Shares rose 5.7% after-hours after Workhorse unveiled the W56 step van priced from $169,000 with a 140 kWh battery and an estimated 100-mile range versus the existing 210 kWh model. The W56 offers 1,000 cu ft cargo with 11,000 lb (178" wheelbase) and 10,000 lb (208" wheelbase) payload options, is produced at the Union City, IN facility with capacity >5,000 vehicles/year, and sales will be supported via a national dealer network and regional technicians. Workhorse cited cost reductions from its Dec 2025 merger with Motiv Electric Trucks as enabling the lower price point and positioned the van as a hedge for fleets against oil prices above $100/barrel to accelerate electrification adoption.

Analysis

A lower-priced, targeted EV delivery offering changes the marginal buyer calculus for fleet operators: the addressable set of routes that cross the electrification breakeven is meaningfully larger even if total penetration of EVs across fleets only ticks up modestly.
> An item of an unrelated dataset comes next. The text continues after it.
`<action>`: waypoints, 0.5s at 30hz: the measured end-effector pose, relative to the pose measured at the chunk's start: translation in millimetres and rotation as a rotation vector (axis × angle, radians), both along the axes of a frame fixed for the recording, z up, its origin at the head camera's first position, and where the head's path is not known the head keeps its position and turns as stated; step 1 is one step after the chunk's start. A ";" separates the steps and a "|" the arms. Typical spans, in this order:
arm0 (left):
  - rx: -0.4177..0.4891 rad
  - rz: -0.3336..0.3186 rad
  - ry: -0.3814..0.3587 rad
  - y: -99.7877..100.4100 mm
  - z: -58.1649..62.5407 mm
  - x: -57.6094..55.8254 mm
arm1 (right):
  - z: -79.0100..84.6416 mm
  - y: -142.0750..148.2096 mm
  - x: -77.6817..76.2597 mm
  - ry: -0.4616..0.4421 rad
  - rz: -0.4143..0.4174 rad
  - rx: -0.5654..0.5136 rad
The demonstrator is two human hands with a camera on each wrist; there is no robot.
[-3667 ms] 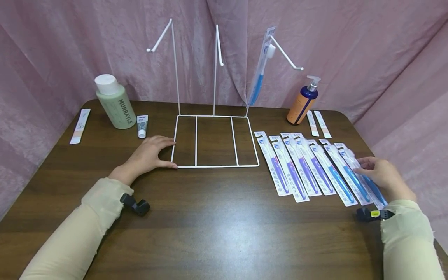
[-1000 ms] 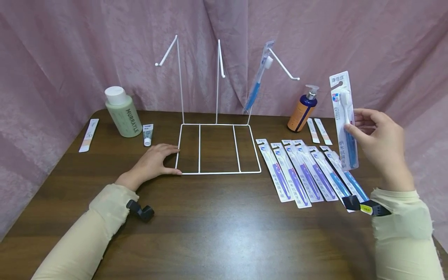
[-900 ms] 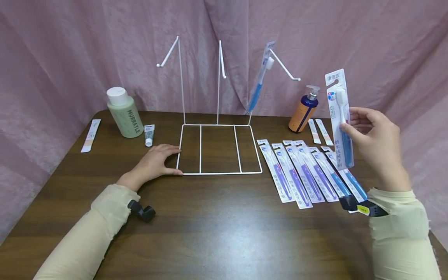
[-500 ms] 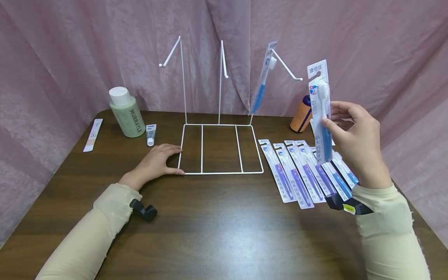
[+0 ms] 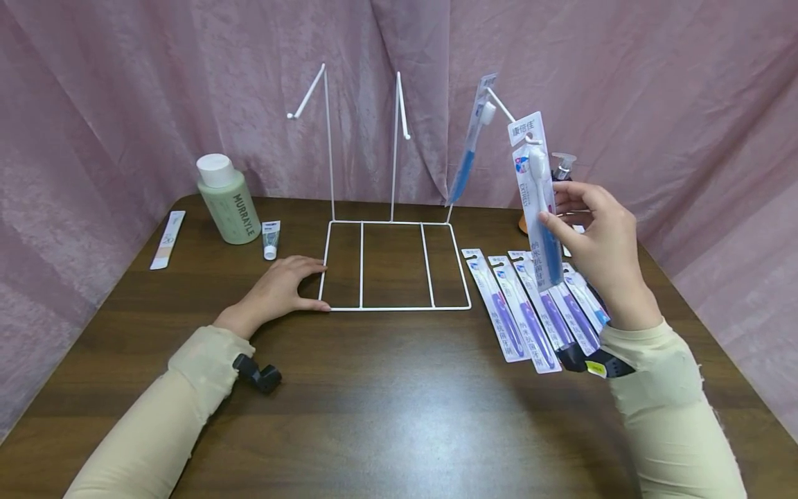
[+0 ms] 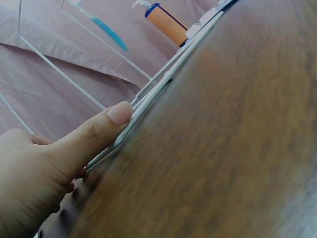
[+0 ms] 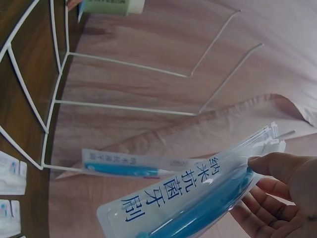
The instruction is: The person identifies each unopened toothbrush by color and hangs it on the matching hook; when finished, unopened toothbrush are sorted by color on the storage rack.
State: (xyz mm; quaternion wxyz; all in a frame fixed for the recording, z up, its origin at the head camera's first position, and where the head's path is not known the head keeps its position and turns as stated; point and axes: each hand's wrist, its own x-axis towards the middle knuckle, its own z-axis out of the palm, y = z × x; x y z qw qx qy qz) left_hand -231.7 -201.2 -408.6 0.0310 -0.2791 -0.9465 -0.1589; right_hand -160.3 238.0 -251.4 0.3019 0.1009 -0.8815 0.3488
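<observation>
My right hand [image 5: 601, 239] pinches a blue toothbrush in its clear-and-white package [image 5: 530, 197], held upright by its right edge. The package's hanging slot lies at the tip of the rack's right hook; the tip shows there, but how far it passes through I cannot tell. Farther back on that hook hangs another packaged blue toothbrush [image 5: 469, 149]. My left hand [image 5: 274, 294] rests at the near left corner of the white wire rack [image 5: 393, 308]. Its thumb [image 6: 119, 114] lies on the front bar and its fingers touch the left bar.
Several packaged toothbrushes [image 5: 495, 305] lie in a row right of the rack, some under my right arm. The orange pump bottle [image 5: 564, 166] is mostly hidden behind my right hand. At left are a green bottle [image 5: 229, 204], a small tube [image 5: 271, 239] and a flat sachet [image 5: 167, 239].
My right hand picked up the end toothbrush package from the row, raised it, and carried it left to the right hook's tip. My left hand stays at the rack's corner.
</observation>
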 end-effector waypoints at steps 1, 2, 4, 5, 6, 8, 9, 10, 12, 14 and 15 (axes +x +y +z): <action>0.002 -0.001 0.000 0.1 0.0 0.1 | -0.9 -1.5 -0.7 -0.002 -0.001 0.007; 0.002 -0.001 0.001 0.1 -0.1 0.0 | -1.8 -2.9 -1.6 -0.006 -0.005 0.012; 0.003 -0.001 0.004 0.0 -0.2 0.0 | -3.4 -5.9 -3.6 -0.008 -0.010 0.013; 0.004 -0.002 0.006 0.0 -0.3 -0.1 | -4.5 -7.4 -5.3 -0.006 -0.011 0.010; 0.006 -0.002 0.007 -0.1 -0.3 -0.1 | -5.6 -8.9 -7.1 0.000 -0.010 0.004; 0.011 -0.005 0.009 -0.2 -0.6 -0.1 | -7.7 -11.4 -11.2 0.017 -0.013 -0.002; 0.014 -0.008 0.011 -0.3 -0.6 0.0 | -8.8 -12.7 -13.4 0.025 -0.014 -0.007; 0.018 -0.010 0.012 -0.4 -0.7 0.1 | -9.8 -14.0 -15.9 0.031 -0.018 -0.009; 0.023 -0.014 0.016 -0.7 -1.1 0.3 | -11.8 -16.5 -21.0 0.035 -0.027 -0.019; 0.027 -0.019 0.022 -0.9 -1.5 0.8 | -13.6 -19.4 -26.4 0.035 -0.036 -0.036; 0.028 -0.020 0.024 -1.1 -1.7 0.9 | -14.6 -20.9 -29.4 0.034 -0.036 -0.047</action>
That pushes demand composition toward smaller pack sizes and lower-cost chemistries, amplifying upside for LFP-focused cell suppliers and compressing incremental demand per vehicle for high-nickel cathode miners. The supply-side impact is uneven — players with flexible COGS (scalable chassis sourcing, modular power electronics, in-house assembly) will capture share; vertically rigid OEMs and body builders risk losing low-end fleet sales and face pressure to restructure dealer/service economics. Faster adoption by municipal/regional fleets also creates a secondary market opportunity in service, spare parts and charging-as-a-service, which will show lumpy revenue growth before vehicle sales follow. Key near-term catalysts that will validate the story are 1) order/PO flow from regional fleet consolidation deals within 3–9 months and 2) municipal procurement programs or state incentives triggered over the next 6–18 months. Tail risks include a rapid oil-price pullback (which reduces the short-term fuel-hedge premium), supply-chain bottlenecks on power electronics or cells during a ramp, and deliberate margin sacrifice by the OEM to chase share — any of which could flip the sentiment quickly within a quarter or two.